Green Berets were probing with flashlights for two unexploded grenades that one of the occupants had just thrown at them. “Watch where you walk,” I was warned. Along the courtyard were darkened rooms, illuminated by blue chemlights that the Green Berets had left behind to indicate that the rooms had already been cleared. Inside the house I peeked into a room where two Green Berets were kneeling on a carpet. They were using a flashlight to go over a pile of documents they had found, being careful not to wake two children who, miraculously, were sleeping through this mayhem.

As I left the compound, I noticed a counterintelligence officer interrogating one of the male inhabitants. They were both squatting against a section of mud wall, illuminated by flashlights attached to the M-4s held by other Green Berets, who had formed a semi-circle. The Afghan had a long white beard and a brown hood over his pakol. He looked stoic, unafraid. The counterintelligence officer was asking him simple stock questions in English: Had he seen anything suspicious? Who were his friends?

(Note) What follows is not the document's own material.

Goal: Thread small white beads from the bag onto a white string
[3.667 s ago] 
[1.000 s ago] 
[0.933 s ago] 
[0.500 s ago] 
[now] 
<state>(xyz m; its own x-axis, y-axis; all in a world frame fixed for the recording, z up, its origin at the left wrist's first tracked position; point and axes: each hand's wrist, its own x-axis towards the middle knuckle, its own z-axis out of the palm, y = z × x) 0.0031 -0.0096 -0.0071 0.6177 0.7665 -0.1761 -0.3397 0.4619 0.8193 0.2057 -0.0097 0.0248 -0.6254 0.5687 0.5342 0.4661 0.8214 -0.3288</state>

Each question elicited a long conversation between the man and the interpreter. It was clear that the counterintelligence guy was missing a lot. He didn’t speak Pashto beyond a few phrases. Here was where the American Empire, such as it existed, was weakest.

Finally, all the counterintelligence officer could say to the man was “If you ever have a problem, come and see me at the firebase.” Yes, this is what the man would surely do: forsake his kinsmen, and trust this most recent band of invaders passing through his land, invaders who could not even speak his tongue.

It wasn’t the counterintelligence officer’s fault that he hadn’t been given the proper language training. Several years into the war on terrorism, one would think that Pashto would be commonly spoken, at least on a basic level, by American troops in these borderlands. It isn’t. Nor are Farsi and Urdu—the languages of Iran and the tribal agencies of Pakistan, where U.S. Special Operations forces are likely to be active, in one way or another, over the coming decade. Like Big Army’s aversion to beards, the lack of linguistic preparedness demonstrates that the Pentagon bureaucracy pays too little attention to the most basic tool of counterinsurgency: adaptation to the cultural terrain. It is such adaptation—more than new weapons systems or an ideological commitment to Western democracy—that will deliver us from quagmires.